Disastri naturali e calamità ambientali: basta concentrarsi sugli effetti devastanti, spazio alle opportunità di rinascita e rinnovamento. Un articolo scientifico appena pubblicato da Carla Fernández Martínez dell’Università di Oviedo su Imafronte (rivista del dipartimento di Storia dell’arte dell’Università di Murcia) ha scelto di indagarne le occasioni di ripianificazione urbana, correttive talvolta degli errori commessi in passato. Uno dei casi studio presi in esame è quello dell’ondata sismica calabrese risalente al 1783, quando intere città furono rifondate alla luce del pensiero illuminista. Terremoto come stimolo per attivare risposte innovative nei processi di ricostruzione urbana, sociale ed economica.
Sotto esame le fonti primarie
La scienziata ha approfondito relazioni stilate all’epoca, lettere personali e notizie diffuse sulla stampa, non tralasciando la storiografia. Fin dall’antichità la Calabria è colpita da imponenti movimenti della terra, documentati nelle cronache: è una fra le regioni italiane a più alto rischio sismico. L’abbandono dei centri situati nell’entroterra è stato una costante nel corso della Storia, il che ha comportato lo spopolamento degli assetti urbani e la scomparsa di intere comunità.
Quello iniziato il 5 febbraio 1783 fu uno dei periodi tellurici più lunghi e disastrosi del nostro Paese; da allora fino al 28 marzo si verificarono cinque forti terremoti, i quali interessarono gran parte di Calabria e Sicilia nord-orientale. Gli ambienti naturali, a seguito dei violenti movimenti, subirono notevoli cambiamenti, tantoché celebri geologi contemporanei parlarono di “rivoluzione della natura”. Le stime ufficiali consideravano quasi 30.000 vittime nella sola punta dello Stivale, ma in realtà la sequenza non si interruppe nei successivi tre anni. Con 182 città completamente distrutte, in pratica andò perduto tutto il patrimonio storico, artistico e popolare.

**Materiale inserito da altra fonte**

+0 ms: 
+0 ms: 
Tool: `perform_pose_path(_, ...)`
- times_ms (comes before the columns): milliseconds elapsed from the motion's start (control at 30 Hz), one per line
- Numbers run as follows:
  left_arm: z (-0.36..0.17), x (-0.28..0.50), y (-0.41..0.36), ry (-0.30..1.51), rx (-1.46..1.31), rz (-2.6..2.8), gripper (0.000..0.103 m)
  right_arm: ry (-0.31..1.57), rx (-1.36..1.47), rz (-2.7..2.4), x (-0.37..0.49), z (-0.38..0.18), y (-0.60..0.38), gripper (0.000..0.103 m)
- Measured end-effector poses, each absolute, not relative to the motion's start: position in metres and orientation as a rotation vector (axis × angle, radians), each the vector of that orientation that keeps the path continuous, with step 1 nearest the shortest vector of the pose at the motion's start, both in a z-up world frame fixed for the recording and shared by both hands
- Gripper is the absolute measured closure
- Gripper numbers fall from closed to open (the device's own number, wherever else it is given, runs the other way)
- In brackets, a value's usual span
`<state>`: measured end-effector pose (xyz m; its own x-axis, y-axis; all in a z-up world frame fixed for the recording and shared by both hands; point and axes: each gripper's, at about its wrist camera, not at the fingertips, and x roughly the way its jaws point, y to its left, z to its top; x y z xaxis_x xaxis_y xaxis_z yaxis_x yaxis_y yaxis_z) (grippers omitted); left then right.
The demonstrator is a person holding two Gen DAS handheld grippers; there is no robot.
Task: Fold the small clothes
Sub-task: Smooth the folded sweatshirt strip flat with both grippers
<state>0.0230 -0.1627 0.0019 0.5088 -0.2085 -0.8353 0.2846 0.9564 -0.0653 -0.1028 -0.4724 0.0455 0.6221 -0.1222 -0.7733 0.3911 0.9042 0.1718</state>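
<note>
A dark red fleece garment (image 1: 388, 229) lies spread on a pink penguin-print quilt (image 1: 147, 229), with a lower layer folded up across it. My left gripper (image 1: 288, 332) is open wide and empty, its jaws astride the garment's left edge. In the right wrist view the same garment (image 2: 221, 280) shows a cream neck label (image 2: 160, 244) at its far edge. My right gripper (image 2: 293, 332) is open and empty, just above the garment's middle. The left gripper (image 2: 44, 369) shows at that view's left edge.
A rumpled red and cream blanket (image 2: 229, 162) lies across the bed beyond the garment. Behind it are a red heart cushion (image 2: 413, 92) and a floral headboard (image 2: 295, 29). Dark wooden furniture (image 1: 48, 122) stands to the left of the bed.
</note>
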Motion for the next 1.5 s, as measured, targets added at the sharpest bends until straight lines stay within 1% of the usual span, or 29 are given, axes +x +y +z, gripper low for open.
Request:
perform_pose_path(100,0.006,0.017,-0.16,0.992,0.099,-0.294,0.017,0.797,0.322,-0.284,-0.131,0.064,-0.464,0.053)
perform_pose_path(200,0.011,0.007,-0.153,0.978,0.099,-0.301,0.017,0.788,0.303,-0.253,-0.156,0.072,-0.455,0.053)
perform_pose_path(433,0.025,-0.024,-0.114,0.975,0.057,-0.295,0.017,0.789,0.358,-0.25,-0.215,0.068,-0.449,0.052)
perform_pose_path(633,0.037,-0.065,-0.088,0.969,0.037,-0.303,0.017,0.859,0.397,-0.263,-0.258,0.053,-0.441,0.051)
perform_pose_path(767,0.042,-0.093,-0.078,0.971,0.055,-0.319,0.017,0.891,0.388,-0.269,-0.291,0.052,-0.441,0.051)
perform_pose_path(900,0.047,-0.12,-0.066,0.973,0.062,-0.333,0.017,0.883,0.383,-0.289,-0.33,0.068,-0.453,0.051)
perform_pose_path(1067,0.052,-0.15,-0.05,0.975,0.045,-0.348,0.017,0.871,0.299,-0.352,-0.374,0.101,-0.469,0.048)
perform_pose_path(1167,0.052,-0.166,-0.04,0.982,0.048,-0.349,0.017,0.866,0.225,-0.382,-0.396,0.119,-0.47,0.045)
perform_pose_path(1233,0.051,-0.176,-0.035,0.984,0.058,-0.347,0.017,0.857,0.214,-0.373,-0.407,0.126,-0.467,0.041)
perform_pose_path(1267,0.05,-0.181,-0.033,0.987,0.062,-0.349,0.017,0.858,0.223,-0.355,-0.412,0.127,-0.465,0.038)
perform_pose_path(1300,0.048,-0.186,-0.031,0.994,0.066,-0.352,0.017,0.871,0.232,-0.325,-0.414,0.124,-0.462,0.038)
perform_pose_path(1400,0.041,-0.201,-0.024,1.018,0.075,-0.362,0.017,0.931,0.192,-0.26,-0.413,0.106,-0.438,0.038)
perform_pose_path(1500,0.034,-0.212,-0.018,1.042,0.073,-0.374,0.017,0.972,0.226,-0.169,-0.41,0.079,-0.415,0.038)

La reazione e il programma del Governo borbonico
Il Governo borbonico, in reazione alla catastrofe, era intenzionato a non limitarsi al mero recupero, bensì a ideare un programma più ampio per affrontare e risolvere le questioni secolari che attanagliavano quei luoghi. Si scatenò un vivace dibattito che coinvolse politici e intellettuali: si distinse il calabrese Michele Torcia, che voleva approfittarne per abolire il potere dei baroni e sopprimere i beni ecclesiastici.

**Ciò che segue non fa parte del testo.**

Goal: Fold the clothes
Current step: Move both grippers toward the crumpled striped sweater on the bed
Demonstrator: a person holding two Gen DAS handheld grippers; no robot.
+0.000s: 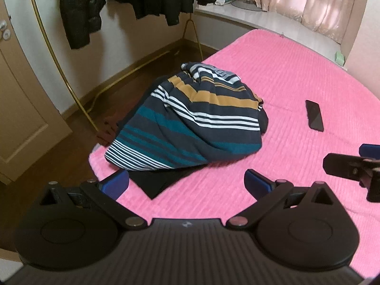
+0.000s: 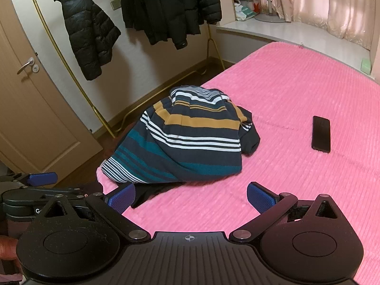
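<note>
Where it lies heaped, striped top (image 1: 190, 121) covers something black, perhaps clothing.

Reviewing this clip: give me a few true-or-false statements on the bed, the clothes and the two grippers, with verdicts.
1. The striped sweater lies crumpled in a heap on the pink bed cover. True.
2. The right gripper is shut on the sweater. False: its jaws stand open over bare cover, holding nothing.
3. A dark phone lies on the cover, apart from the sweater. True.
4. The left gripper holds the phone. False: it is open and empty.
5. A dark garment lies partly under the sweater. True.
6. The black jackets lie on the bed. False: they hang on a rack by the wall.
</note>
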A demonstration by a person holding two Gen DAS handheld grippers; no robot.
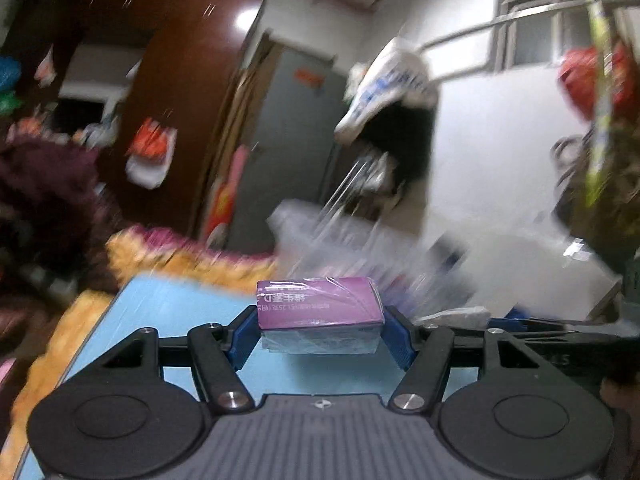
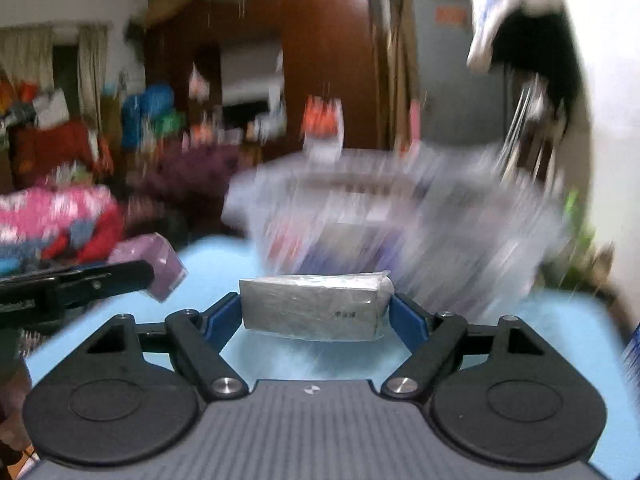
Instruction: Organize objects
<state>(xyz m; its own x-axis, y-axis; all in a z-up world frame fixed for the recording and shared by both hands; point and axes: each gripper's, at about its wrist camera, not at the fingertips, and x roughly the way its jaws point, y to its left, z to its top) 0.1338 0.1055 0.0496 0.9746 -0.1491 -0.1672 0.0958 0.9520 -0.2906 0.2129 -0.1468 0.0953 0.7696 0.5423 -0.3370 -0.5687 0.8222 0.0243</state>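
Observation:
My left gripper (image 1: 320, 320) is shut on a purple box (image 1: 318, 302) wrapped in clear film, held above the light blue table (image 1: 168, 312). My right gripper (image 2: 316, 312) is shut on a silver-grey box (image 2: 314, 304) in clear film, also above the table (image 2: 216, 264). The left gripper and its purple box (image 2: 158, 258) show at the left of the right wrist view. A clear plastic bin (image 2: 400, 216) with several packages stands just beyond both grippers, heavily blurred.
The clear bin also shows in the left wrist view (image 1: 340, 240). An orange and pink fuzzy blanket (image 1: 160, 252) borders the table's far and left edges. Piled clothes (image 2: 60, 216) lie to the left. A white wall and hanging bags stand at the right.

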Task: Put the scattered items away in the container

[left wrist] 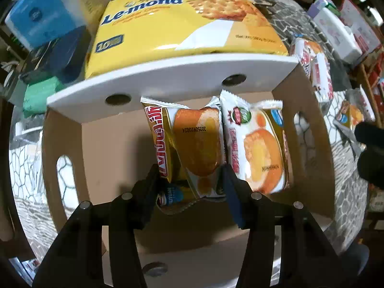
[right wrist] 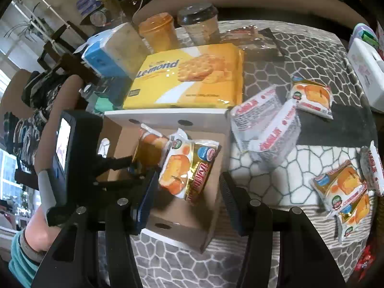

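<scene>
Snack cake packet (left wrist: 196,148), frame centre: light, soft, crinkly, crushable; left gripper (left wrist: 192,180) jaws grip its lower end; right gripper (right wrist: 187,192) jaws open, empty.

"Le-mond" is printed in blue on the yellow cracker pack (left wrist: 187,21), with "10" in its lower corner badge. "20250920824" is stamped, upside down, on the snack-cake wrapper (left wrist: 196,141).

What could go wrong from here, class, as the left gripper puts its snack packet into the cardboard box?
1. The left gripper holds its cake packet tilted, close against the packet already in the box; releasing may wedge or crumple them.
2. The cardboard box sits near the table edge, so a push could shift it.
3. The open right gripper hovers over the box and could bump the left.
</scene>
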Motion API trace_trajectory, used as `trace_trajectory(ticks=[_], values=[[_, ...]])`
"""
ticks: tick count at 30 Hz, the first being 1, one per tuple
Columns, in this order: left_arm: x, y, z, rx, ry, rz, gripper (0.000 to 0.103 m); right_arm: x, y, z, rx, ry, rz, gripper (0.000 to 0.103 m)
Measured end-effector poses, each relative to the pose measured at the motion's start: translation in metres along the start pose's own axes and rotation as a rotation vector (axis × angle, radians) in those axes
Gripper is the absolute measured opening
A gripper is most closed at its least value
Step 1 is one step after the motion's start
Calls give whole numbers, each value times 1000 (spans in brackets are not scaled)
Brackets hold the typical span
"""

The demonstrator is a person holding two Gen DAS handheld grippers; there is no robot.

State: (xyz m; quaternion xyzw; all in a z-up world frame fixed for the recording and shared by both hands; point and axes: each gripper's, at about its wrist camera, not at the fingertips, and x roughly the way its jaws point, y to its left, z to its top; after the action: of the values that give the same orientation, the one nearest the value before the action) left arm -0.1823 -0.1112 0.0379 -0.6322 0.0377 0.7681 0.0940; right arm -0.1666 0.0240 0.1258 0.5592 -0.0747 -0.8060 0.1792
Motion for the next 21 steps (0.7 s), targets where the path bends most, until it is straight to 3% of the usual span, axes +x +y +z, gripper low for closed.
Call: trace_trajectory(ticks=[5,9,12,17,21], values=[[2,-2,10,32,22,-2,49,2,-4,-3,3,5,25,55],[-17,21,1,15,13,21,66,1,10,-4,-86,5,31,55],[-39,40,-6,-11,-28,-5,66,6,35,-7,-228,38,10,55],[-62,74,-20,-64,-62,-34,67,43,78,-21,-549,164,-185,54],[-69,92,-27,-108,-79,-82,67,71,88,-33,-708,230,-300,54]])
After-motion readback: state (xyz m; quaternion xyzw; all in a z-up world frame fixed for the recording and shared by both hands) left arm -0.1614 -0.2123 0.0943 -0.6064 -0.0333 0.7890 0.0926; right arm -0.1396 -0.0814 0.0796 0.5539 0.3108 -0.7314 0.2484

Parola d’ordine era “modernizzazione”, non si tolleravano ormai superstizione e ignoranza, né il potere vaticano o il sistema feudale. Il retaggio del passato doveva lasciare campo libero a nuove forme di organizzazione sociale, impostate con una distribuzione razionale delle risorse. Il progetto prevedeva il miglioramento dell’agricoltura e lo sviluppo dell’industria manifatturiera. E, per le popolazioni dispersesi e trasferitesi in località temporanee, si avviò un altro acceso dibattito: come reinserirle nei paesi devastati?

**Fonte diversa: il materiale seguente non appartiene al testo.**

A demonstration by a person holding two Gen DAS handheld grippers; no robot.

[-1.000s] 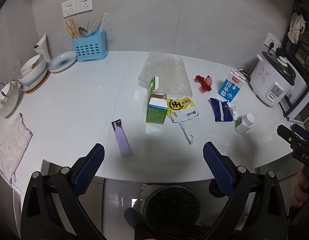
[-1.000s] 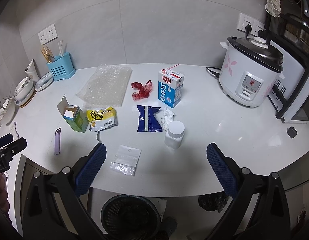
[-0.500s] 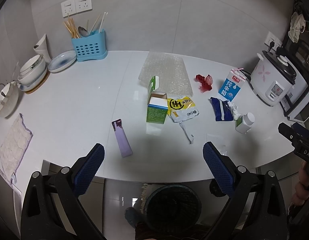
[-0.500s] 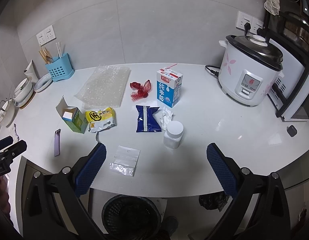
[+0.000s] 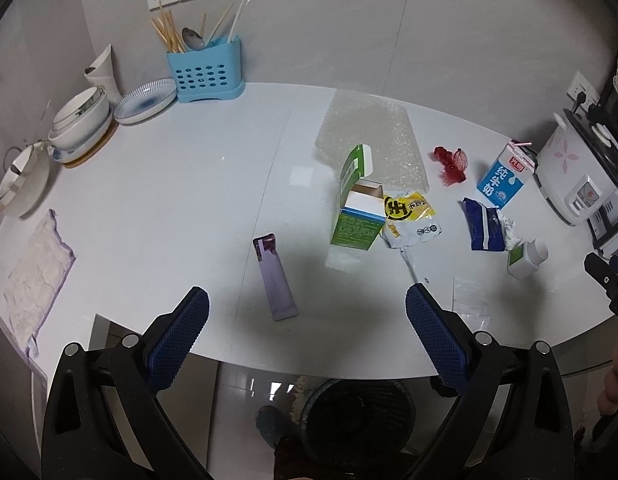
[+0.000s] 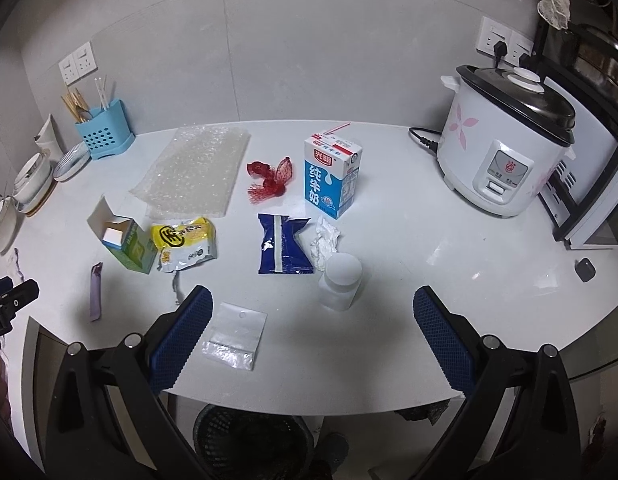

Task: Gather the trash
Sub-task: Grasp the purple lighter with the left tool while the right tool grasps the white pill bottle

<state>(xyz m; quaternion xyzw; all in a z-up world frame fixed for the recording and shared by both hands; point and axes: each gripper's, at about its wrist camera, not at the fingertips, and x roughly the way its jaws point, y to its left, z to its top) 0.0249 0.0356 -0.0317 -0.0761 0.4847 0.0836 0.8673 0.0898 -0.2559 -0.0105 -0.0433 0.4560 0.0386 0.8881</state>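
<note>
Both jaws wide apart, empty, purple sachet (image 5: 275, 278) nearest left gripper (image 5: 305, 336), clear bag (image 6: 235, 336) beside right gripper (image 6: 309, 332)

Off to my left I see a blue utensil caddy (image 5: 205, 70) by the wall, a striped plate (image 5: 145, 97) beside it, stacked bowls (image 5: 80, 118) and a cloth (image 5: 31, 276). Far right, a plugged-in rice cooker (image 6: 505, 152).

Soft overhead light is falling evenly, glaring faintly off the white counter (image 5: 169, 184). Fisheye distortion is bending the edges, and dark vignetting is filling the corners.
</note>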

Ma la vera novità fu costituita dalle città ricostruite daccapo, con schemi urbanistici basati sui modelli teorici in voga, privilegiando progetti ortogonali dalla forma geometrica chiusa, insieme con strade regolari, assi di simmetria e disegni che enfatizzavano gli effetti prospettici. Gli architetti coinvolti erano in genere ingegneri militari, con le eccezioni di Ermenegildo Sintes e Vincenzo Ferraresi. Al primo è attribuita unicamente la pianta di Tropea, nonostante abbia elaborato tanti altri piani; il secondo propose un modello di casa antisismica con struttura in legno. L’architettura aveva così smesso di essere libera invenzione artistica, mutandosi in risultato razionale di un procedimento metodologico. La modernità era alle porte.